I due partiti che guidano le opposte coalizioni, più che altrove, hanno perso. Le classi dirigenti hanno fallito. Senza se e senza ma. Il Pdl ligure, ad esempio, ha dimezzato i propri voti in città (15.13 per cento rispetto al 32.03 di cinque anni fa) e in regione (18.66 rispetto al 36.74), di fatto vanificando lo straordinario recupero che Silvio Berlusconi ha operato - praticamente da solo - nel resto dell'Italia. E anche questo è un dato incontestabile che dovrà pesare sull'organigramma di un partito in fortissima crisi.
Il Pd vive addirittura uno psicodramma. In Liguria è riuscito a malapena a conquistare il premio di maggioranza al Senato, eppure ottiene quasi il dieci per cento in meno rispetto a quando aveva perso tutto. Cioè rispetto al 2008, quando il risultato aveva fatto gridare alla «Walterloo» di Veltroni. Se si guardano solo i dati di Genova-città il crollo è addirittura superiore al 12 per cento. Cifre pesantissime soprattutto per i nuovi dirigenti del Pd, che elezione dopo elezione hanno incassato solo bottini col segno meno. Alla faccia delle presunte prove di democrazia imposte con primarie sempre meno significative.
Chi rischia la sparizione in Liguria è poi la Lega Nord, che dal 6,5 alla Camera è passata in cinque anni al 2.4. Numeri mai visti per il Carroccio che pure da queste parti non ha mai sfondato, ma è sempre riuscita a portare qualche rappresentante in Parlamento. Oggi, questa ipotesi (o meglio questa speranza), è affidata solo al complicatissimo calcolo dei resti a livello nazionale.
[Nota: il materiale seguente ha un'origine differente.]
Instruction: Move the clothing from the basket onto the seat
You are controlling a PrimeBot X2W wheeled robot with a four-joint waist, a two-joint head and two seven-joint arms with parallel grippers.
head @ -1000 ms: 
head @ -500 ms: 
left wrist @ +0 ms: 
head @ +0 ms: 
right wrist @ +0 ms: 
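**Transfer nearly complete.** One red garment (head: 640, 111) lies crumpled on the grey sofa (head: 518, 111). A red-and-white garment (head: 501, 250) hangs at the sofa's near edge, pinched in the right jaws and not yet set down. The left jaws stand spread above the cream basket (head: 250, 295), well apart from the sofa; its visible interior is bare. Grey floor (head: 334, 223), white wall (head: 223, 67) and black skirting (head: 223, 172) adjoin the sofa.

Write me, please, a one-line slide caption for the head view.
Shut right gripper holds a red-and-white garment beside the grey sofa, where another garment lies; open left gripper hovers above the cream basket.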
Così come solo quella legge elettorale tanto contestata, ha salvato la faccia alla lista Monti, protagonista di una debacle inimmaginabile alla vigilia. Con appena il 9 per cento dei voti, i seguaci del professore ottengono una figuraccia in Liguria, eppure portano a casa un senatore, tanto quanto i grillini che hanno preso più del triplo dei consensi.
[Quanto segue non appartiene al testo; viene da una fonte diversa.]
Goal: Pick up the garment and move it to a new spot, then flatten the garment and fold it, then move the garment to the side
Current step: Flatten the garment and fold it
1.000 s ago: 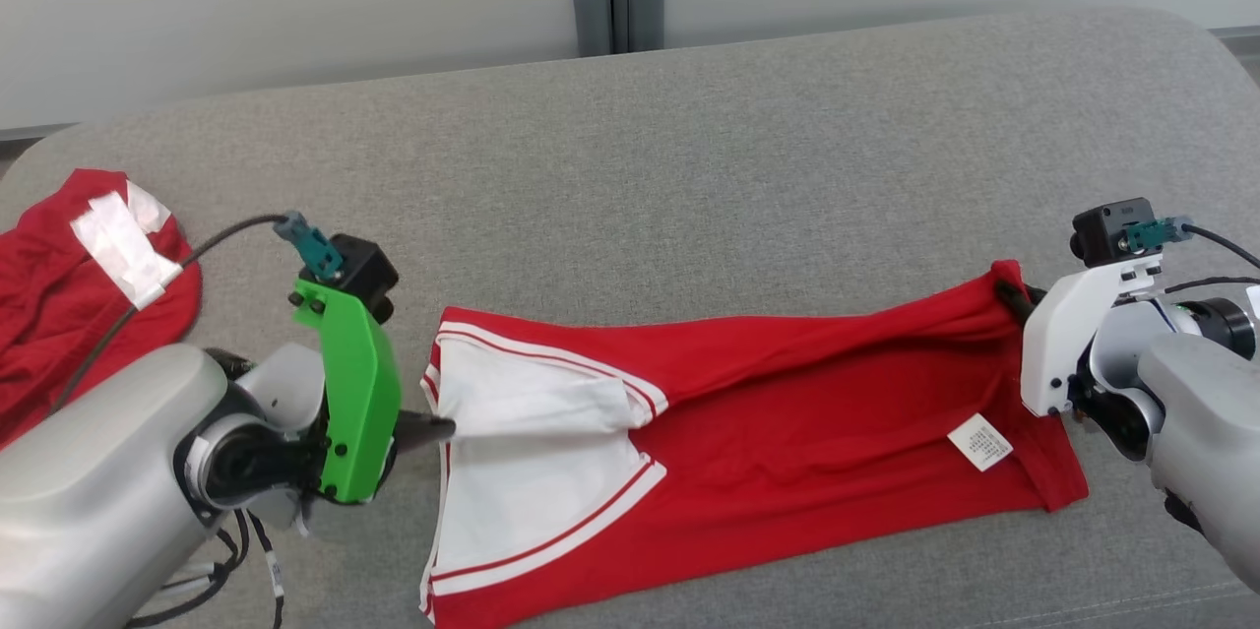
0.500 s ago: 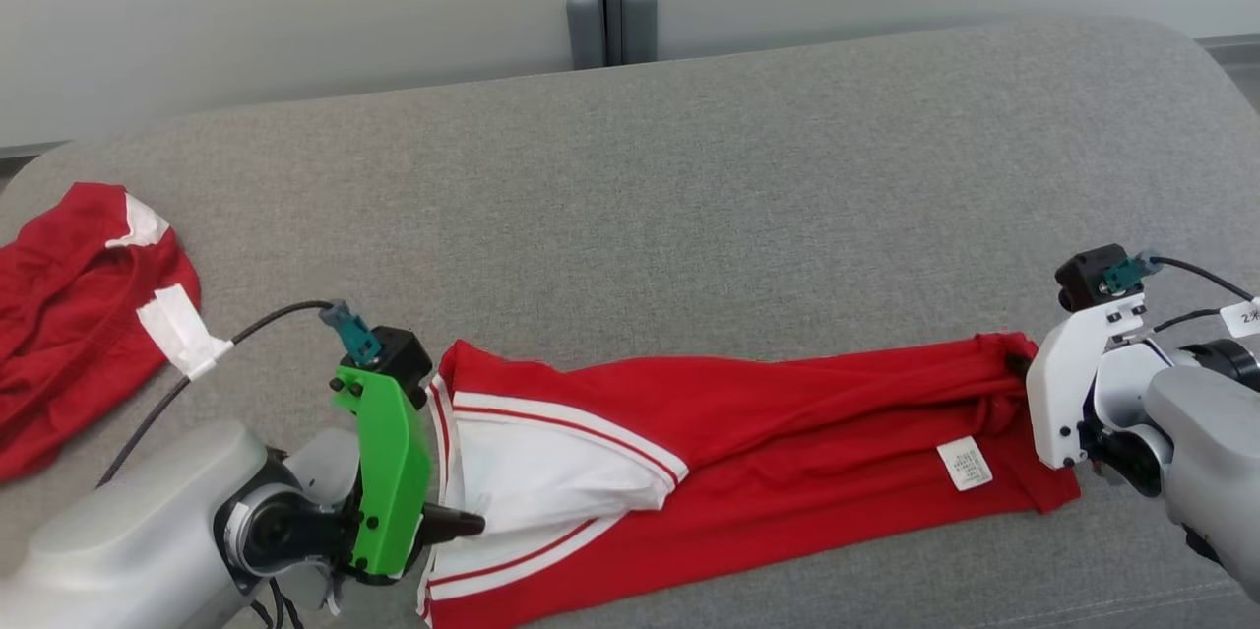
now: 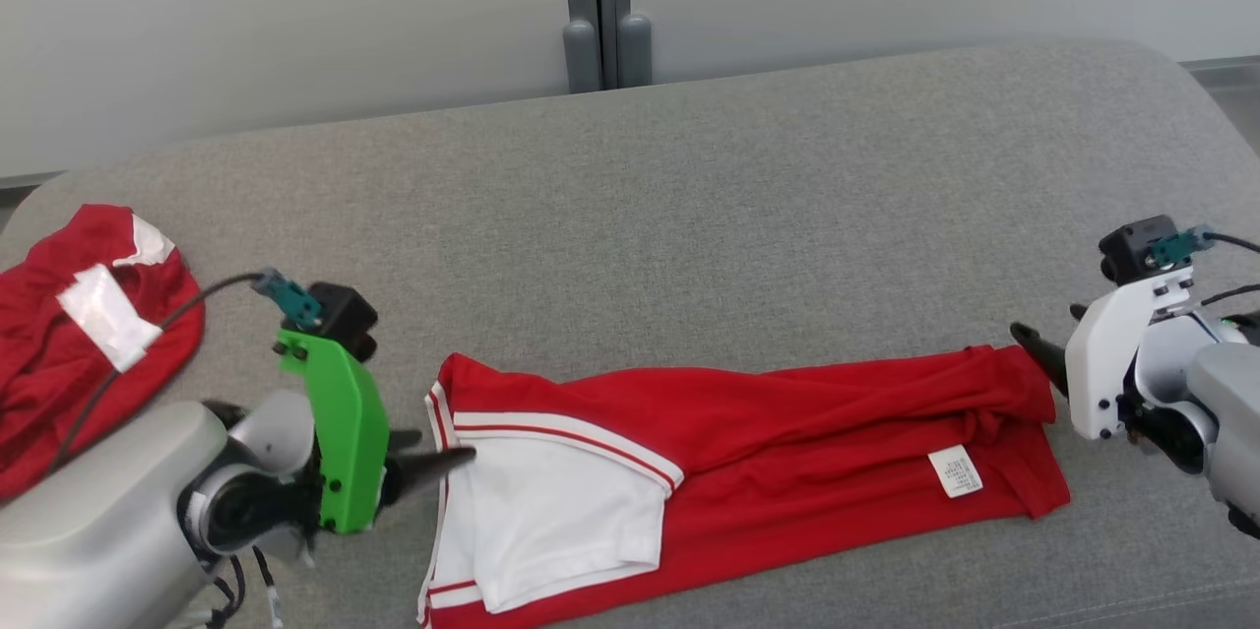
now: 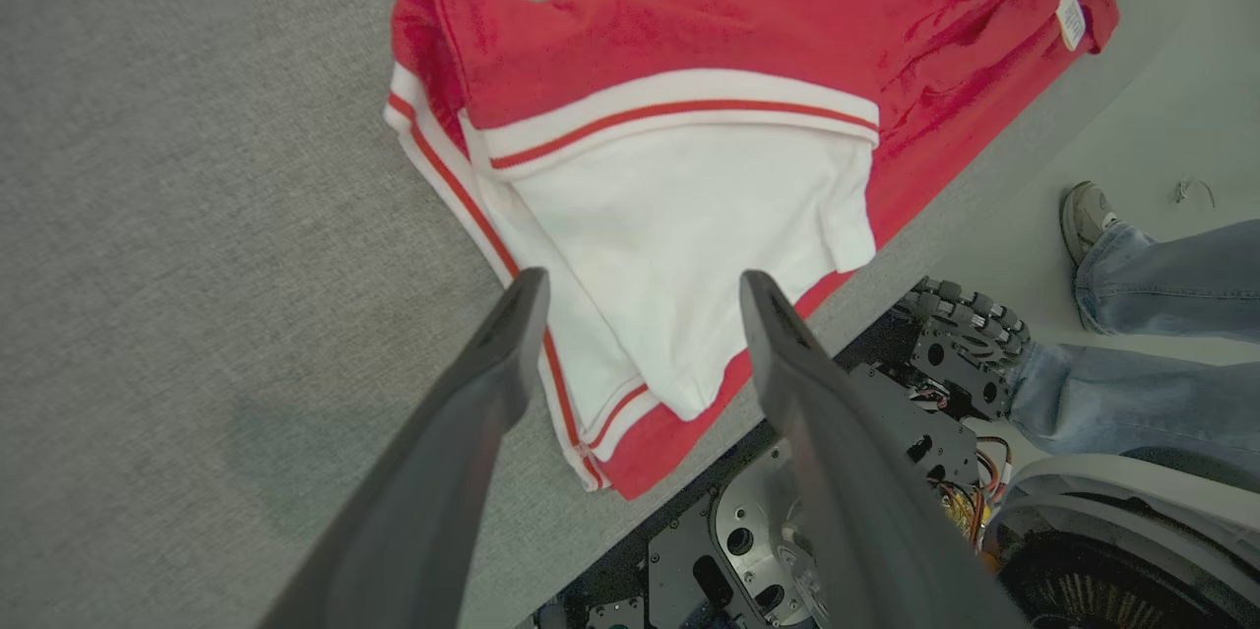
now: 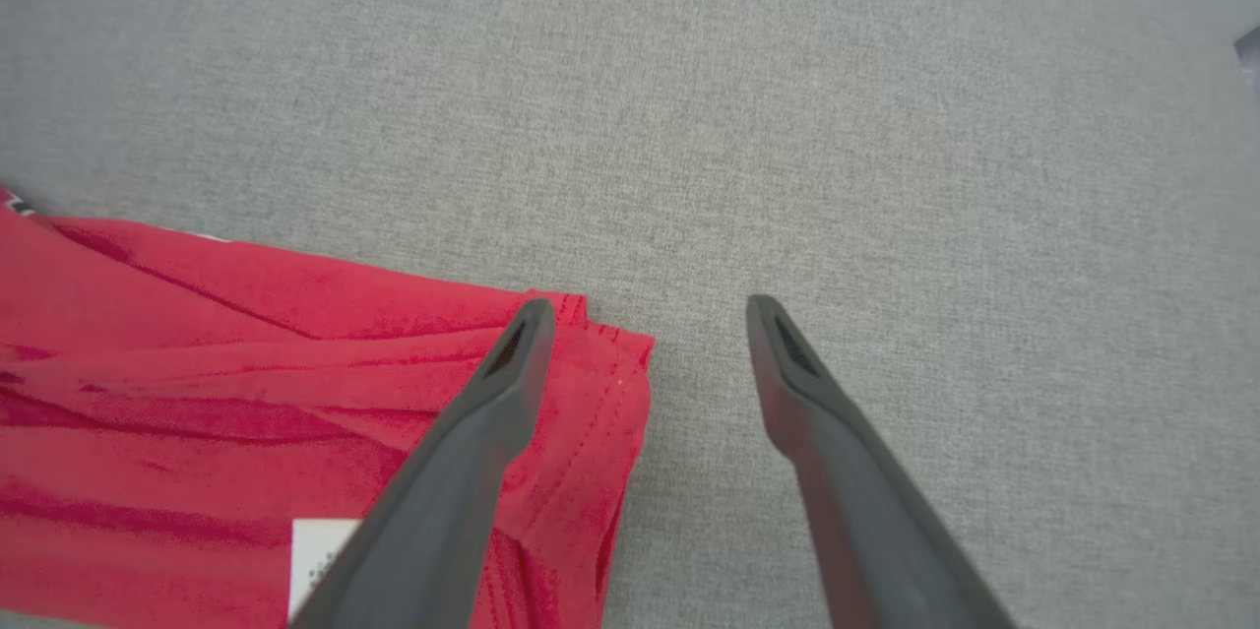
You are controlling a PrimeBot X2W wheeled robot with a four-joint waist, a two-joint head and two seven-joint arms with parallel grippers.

Ma questo voto cancella dalla scena politica anche un'intera generazione di partitini che finora erano riusciti a galleggiare aggrappati a un simbolo. L'Udc, ad esempio, in Liguria è ridotta all'1,2 per cento, poco più di 10mila voti raccolti in un'intera regione, cifre che tolgono ai rappresentanti dello scudocrociato sia la presunzione di contare qualcosa, sia la speranza di avere qualche rappresentante a livello romano. La stessa fine di Fini trova in Liguria proporzioni se possibile ancora più pesanti che altrove.
Lo tsunami di Grillo cambia quindi anche gli equilibri delle amministrazioni locali, rendendo però se possibile ancora più forti i leader. In Regione e Comune, ora più che mai, Claudio Burlando e Marco Doria non dovrebbero più rischiare ricatti e tentativi di fughe dalle rispettive maggioranze. Ma persino dai banchi dell'opposizione verranno azzerate i già rarissimi accenni di spallate. La paura di andare tutti a casa, alla luce di questo voto, potrebbe spingere i consiglieri a preferire una politica di piccolo cabotaggio per raggiungere almeno la fine della legislatura.
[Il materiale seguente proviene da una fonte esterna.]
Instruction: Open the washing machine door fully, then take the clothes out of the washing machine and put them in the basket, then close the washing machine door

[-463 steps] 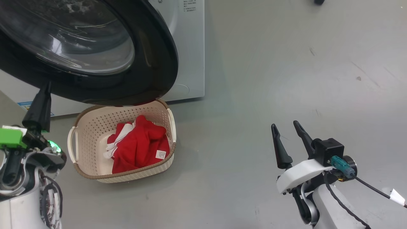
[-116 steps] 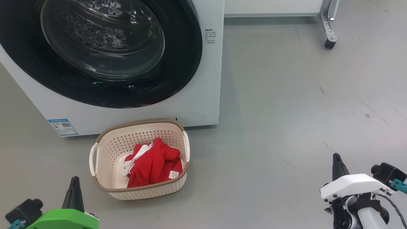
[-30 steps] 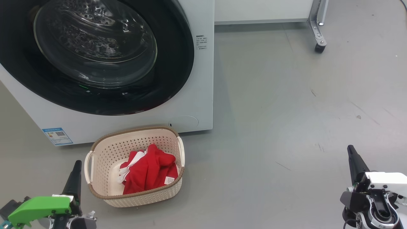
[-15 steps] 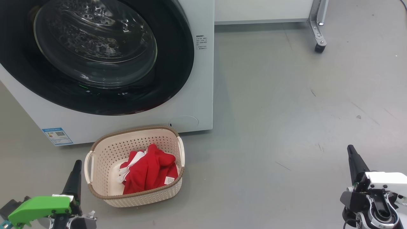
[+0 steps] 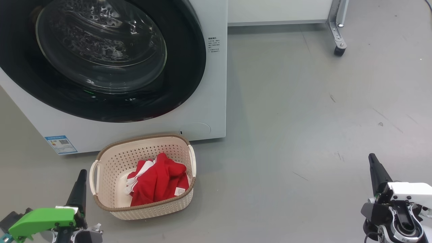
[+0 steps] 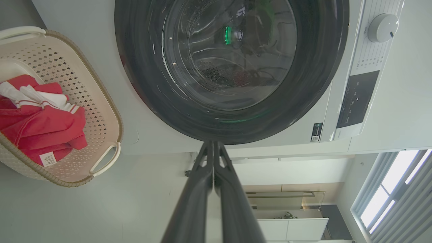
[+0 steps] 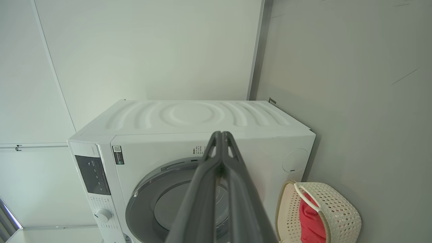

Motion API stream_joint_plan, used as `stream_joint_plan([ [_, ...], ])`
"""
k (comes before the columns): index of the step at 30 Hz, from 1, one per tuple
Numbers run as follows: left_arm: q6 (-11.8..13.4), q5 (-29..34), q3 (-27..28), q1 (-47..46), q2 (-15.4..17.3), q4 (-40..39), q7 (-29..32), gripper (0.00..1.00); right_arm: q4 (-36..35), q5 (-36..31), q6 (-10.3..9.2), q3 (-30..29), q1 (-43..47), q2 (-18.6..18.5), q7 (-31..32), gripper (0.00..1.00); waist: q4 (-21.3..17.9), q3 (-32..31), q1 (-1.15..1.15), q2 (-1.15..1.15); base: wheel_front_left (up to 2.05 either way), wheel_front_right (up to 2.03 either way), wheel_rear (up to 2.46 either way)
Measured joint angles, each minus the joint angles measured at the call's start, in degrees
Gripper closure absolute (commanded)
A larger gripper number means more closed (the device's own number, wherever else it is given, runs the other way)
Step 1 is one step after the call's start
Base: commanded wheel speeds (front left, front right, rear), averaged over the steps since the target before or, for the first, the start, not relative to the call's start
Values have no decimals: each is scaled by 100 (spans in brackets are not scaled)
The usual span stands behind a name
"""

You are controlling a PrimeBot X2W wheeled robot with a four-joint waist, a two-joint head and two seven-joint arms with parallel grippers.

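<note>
You are looking at the washing machine door (image 5: 190,67) sitting shut against the washing machine (image 5: 216,101), its glass bowl facing you. The clothes (image 5: 158,184) are lying inside the basket (image 5: 141,139), which is standing on the floor (image 5: 287,135) just in front of the machine. Your left gripper (image 5: 81,175) is hovering just beside the basket, fingers pressed together and holding nothing; your right gripper (image 5: 372,158) is hanging well apart, likewise closed and empty.

The black-rimmed glass door (image 5: 101,60) sits shut on the white washing machine (image 5: 216,101); red clothes (image 5: 157,184) lie crumpled in the cream basket (image 5: 111,158).
</note>
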Motion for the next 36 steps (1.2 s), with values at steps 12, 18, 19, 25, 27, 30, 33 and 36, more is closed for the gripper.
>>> stream_joint_plan([
  [12,0,-1,-3,0,0,-2,-4,100,-4,7,0,3,0,0,0,100,0,0,0,0,0,0,0],
  [18,0,-1,-3,0,0,-3,-5,100,-7,7,0,4,0,0,0,100,0,0,0,0,0,0,0],
  [19,0,-1,-4,0,0,-3,-4,100,-7,7,0,5,0,0,0,100,0,0,0,0,0,0,0],
  [25,0,-1,-5,0,0,-5,-5,100,-8,7,0,8,0,0,0,100,0,0,0,0,0,0,0],
  [27,0,-1,-5,0,0,-5,-5,100,-9,7,0,9,0,0,0,100,0,0,0,0,0,0,0],
  [30,0,-1,-7,0,0,-7,-5,100,-9,7,0,11,0,0,0,100,0,0,0,0,0,0,0],
  [33,0,-1,-8,0,0,-7,-5,100,-9,7,0,12,0,0,0,100,0,0,0,0,0,0,0],
  [36,0,-1,-8,0,0,-7,-5,100,-10,7,0,12,0,0,0,100,0,0,0,0,0,0,0],
])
Al di là dei grillini, oggi in Liguria sembrano insomma poter festeggiare solo gli eletti: i neo senatori Donatella Albano, Roberta Pinotti, Massimo Caleo e Paolo Guerrieri (Pd), Carla Nattero (Sel), Augusto Minzolini (Pdl), Cristina De Pietro (Movimento 5 Stelle) e Maurizio Rossi (Monti).

E i neo deputati Andrea Orlando, Anna Giacobbe, Mario Tullo, Lorenzo Basso, Raffaella Mariani, Marco Meloni, Mara Carocci e Luca Pastorino (Pd), Stefano Quaranta (Sel), Matteo Mantero e Augusto Perseo (Grillo) Sandro Biasotti e Giorgio Lainati (Pdl), Roberta Oliaro (Monti). Gli altri due seggi assegnati alla Liguria dovrebbero essere spartiti, con il calcolo dei resti, tra Sonia Viale (Lega), Franco Fazio (Pd), Giovanni Paladini (Centro Democratico) ed Eugenio Minasso (Pdl).